Professor Robertson has also been one of the College of Law’s most active and visible international public servants. He has been the Private Sector Advisor to the U.S. Department of State on a number of delegations and served as a member of the prestigious U.S. Department of State Advisory Committee on International Law from 2010 to 2012. In 2004, he went to Damascus and Ankara to chair international meetings on water rights and monitoring. In 2011, the U.S. Embassy in La Paz, Bolivia invited Professor Robertson to speak at law schools in La Paz and Sucre about indigenous law in the United States. In 2011, he testified before the United States Senate Committee on Indian Affairs on “Domestic Policy Implications of the UN Declaration on the Rights of Indigenous Peoples.” In April 2014, he co-hosted the U.S. Government and tribal organizations at OU Law for the only U.S. consultation with tribes prior to the next U.S. UPR appearance in Geneva.

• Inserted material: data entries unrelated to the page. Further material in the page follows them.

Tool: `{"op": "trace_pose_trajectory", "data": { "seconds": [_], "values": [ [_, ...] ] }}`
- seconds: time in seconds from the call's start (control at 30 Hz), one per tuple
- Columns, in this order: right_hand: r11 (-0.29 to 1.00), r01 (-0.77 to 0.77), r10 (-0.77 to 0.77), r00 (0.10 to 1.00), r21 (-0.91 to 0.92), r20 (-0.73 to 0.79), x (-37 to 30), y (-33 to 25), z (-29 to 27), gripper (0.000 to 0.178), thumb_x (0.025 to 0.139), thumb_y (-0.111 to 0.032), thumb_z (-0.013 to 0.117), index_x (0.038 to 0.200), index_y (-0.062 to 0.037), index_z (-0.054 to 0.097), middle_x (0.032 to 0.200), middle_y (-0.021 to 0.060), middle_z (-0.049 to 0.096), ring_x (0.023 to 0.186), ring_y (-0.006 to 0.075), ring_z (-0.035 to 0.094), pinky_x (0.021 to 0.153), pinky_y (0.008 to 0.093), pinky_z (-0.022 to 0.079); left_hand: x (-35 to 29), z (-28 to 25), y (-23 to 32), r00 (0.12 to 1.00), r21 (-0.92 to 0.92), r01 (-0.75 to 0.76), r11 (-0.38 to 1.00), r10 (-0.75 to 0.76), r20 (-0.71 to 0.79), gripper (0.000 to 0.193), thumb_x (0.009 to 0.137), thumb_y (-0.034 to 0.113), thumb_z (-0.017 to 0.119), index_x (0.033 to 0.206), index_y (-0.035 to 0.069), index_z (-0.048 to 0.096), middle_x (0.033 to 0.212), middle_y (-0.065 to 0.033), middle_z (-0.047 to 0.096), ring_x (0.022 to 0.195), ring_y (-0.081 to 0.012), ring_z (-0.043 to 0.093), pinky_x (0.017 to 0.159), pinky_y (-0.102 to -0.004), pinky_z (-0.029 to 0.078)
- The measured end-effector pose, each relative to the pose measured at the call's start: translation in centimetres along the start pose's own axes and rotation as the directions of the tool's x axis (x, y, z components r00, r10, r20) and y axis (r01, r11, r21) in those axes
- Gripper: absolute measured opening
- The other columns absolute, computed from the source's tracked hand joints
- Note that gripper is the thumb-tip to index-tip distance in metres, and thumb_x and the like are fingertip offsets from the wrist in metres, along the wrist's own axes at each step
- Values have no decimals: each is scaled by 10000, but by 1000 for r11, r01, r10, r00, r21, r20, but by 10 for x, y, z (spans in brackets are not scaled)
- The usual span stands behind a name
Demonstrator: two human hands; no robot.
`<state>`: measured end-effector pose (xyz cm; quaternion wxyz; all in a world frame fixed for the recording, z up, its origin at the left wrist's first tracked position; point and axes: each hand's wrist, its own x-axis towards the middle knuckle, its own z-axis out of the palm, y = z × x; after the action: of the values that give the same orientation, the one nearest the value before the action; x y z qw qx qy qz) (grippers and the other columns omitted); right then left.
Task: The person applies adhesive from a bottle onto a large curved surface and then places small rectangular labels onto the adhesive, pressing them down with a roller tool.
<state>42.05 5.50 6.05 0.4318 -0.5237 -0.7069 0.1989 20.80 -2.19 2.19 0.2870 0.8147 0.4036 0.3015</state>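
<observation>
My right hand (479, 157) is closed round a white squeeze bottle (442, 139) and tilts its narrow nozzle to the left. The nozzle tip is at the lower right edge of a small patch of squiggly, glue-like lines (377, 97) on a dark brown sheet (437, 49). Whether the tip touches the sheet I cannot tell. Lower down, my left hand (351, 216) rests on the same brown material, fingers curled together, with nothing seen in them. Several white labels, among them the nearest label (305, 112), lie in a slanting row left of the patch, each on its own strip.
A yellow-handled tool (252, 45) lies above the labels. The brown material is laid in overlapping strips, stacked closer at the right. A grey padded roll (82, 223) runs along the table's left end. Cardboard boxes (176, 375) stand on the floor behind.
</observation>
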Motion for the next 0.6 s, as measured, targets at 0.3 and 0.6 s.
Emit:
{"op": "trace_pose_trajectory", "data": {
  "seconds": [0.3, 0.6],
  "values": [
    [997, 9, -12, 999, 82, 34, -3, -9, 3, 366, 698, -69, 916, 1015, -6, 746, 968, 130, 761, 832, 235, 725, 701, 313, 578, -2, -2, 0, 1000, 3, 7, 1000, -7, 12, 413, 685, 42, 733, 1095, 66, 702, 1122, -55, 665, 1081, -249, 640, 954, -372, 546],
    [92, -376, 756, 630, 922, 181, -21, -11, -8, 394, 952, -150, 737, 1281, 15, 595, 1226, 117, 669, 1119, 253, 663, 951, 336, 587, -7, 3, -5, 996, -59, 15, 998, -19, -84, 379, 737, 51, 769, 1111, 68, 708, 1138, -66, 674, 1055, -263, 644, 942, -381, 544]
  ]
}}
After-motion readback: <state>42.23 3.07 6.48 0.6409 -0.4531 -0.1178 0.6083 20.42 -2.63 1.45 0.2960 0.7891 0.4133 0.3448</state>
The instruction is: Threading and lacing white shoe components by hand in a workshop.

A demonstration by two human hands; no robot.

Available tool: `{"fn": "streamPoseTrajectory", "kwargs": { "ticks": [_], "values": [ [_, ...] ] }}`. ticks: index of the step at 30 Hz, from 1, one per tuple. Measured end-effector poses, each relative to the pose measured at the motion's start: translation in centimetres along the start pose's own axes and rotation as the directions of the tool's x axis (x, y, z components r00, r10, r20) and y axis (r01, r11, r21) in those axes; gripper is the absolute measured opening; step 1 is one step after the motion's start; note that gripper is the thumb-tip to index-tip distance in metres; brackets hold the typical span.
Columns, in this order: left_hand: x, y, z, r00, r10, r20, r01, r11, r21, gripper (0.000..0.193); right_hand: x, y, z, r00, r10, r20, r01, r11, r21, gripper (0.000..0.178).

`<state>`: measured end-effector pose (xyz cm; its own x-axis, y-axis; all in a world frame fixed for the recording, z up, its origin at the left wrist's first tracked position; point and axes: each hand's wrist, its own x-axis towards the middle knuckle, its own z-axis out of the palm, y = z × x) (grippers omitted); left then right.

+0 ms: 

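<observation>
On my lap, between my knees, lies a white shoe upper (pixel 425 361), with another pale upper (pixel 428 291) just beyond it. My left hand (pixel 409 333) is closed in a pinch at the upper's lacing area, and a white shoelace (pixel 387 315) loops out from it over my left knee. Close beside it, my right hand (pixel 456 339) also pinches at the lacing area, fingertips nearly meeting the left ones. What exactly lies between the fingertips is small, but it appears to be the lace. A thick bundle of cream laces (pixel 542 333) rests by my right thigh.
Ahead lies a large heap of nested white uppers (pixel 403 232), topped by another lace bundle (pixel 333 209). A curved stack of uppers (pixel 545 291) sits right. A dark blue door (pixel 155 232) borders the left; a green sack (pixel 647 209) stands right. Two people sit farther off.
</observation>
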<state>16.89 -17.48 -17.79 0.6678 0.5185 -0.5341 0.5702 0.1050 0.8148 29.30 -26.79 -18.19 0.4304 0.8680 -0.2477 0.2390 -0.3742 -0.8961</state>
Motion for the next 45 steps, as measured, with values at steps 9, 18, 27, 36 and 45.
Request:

Professor Robertson started at The University of Oklahoma College of Law in 1997 as a Visiting Associate Professor of Law, History & Native American Studies. He is now a tenured professor, the Director of OU Law’s International Human Rights Law Clinic, Associate Director of the Inter-American Center for Law and Culture and the Faculty Director for the Center of the Study of American Indian Law and Policy. Professor Robertson teaches courses in Federal Indian Law, Comparative Indigenous Peoples Law, Constitutional Law and Legal History. He has also written numerous books, essays, and law review articles covering every aspect of Native American Law and Indigenous Peoples Law.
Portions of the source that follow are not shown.